*Work to complete*. Would you return the listing exactly as written, apart from its pictures?

*Source material*.
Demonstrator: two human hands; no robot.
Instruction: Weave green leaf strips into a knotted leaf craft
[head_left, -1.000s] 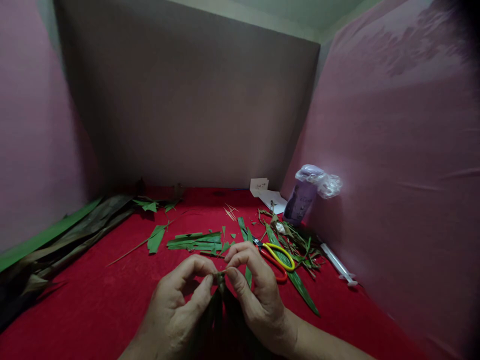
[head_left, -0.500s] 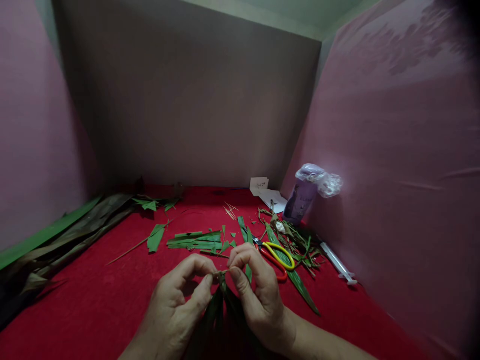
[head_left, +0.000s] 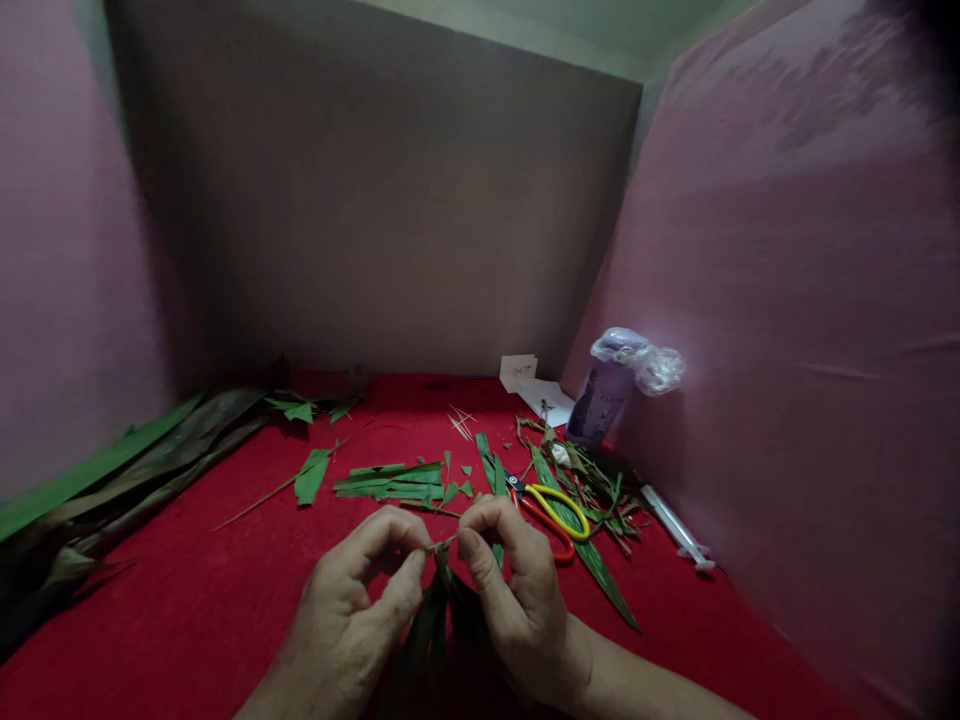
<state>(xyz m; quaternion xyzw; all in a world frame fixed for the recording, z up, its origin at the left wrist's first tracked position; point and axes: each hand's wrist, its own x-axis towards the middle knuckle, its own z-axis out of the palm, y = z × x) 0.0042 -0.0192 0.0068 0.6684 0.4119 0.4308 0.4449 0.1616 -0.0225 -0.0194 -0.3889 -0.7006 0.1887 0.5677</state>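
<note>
Between my two hands hangs a bundle of dark green leaf strips [head_left: 433, 618], gathered at the top by a thin brown strand [head_left: 444, 545]. My left hand [head_left: 360, 590] pinches the strand's left end between thumb and forefinger. On the other side my right hand [head_left: 517, 590] is closed in a pinch on the right end. The strand looks stretched across the bundle's neck; whether it is knotted cannot be made out. The lower part of the bundle is in shadow. Just beyond my right hand lie scissors [head_left: 555, 510] with one yellow and one red handle.
Cut green leaf pieces [head_left: 390, 481] lie ahead on the red cloth [head_left: 225, 600]. Long leaves [head_left: 150, 450] line the left side. Toothpicks [head_left: 460, 422], a pile of dry stems [head_left: 600, 490], a syringe [head_left: 677, 527], white cards [head_left: 546, 398] and a purple bottle [head_left: 598, 400] stand or lie beyond.
My right hand has shifted very slightly, and the leaf bundle has swung a little beneath the strand. Both hands keep their pinch; the rest stays the same.
</note>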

*Response box*.
Demonstrator: two human hands; no robot.
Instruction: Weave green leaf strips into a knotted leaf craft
[head_left, -1.000s] 
[head_left, -0.500s] 
[head_left, +0.000s] 
<state>(xyz m; quaternion xyzw; all in a world frame fixed for the recording, z up, its origin at the left wrist's first tracked position; point and axes: each hand's wrist, its own x-axis towards the middle knuckle, its own z-axis out of the palm, y = z × x) 0.0042 -0.0192 0.0068 0.6684 0.4119 0.4308 0.4449 0.1616 -0.0225 -0.0194 -0.3889 -0.7006 0.1887 0.5677</state>
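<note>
Between my two hands hangs a bundle of dark green leaf strips [head_left: 433, 618], gathered at the top by a thin brown strand [head_left: 444, 545]. My left hand [head_left: 360, 590] pinches the strand's left end between thumb and forefinger. On the other side my right hand [head_left: 517, 590] is closed in a pinch on the right end. The strand looks stretched across the bundle's neck; whether it is knotted cannot be made out. The lower part of the bundle is in shadow. Just beyond my right hand lie scissors [head_left: 555, 510] with one yellow and one red handle.
Cut green leaf pieces [head_left: 390, 481] lie ahead on the red cloth [head_left: 225, 600]. Long leaves [head_left: 150, 450] line the left side. Toothpicks [head_left: 460, 422], a pile of dry stems [head_left: 600, 490], a syringe [head_left: 677, 527], white cards [head_left: 546, 398] and a purple bottle [head_left: 598, 400] stand or lie beyond.
My right hand has shifted very slightly, and the leaf bundle has swung a little beneath the strand. Both hands keep their pinch; the rest stays the same.
</note>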

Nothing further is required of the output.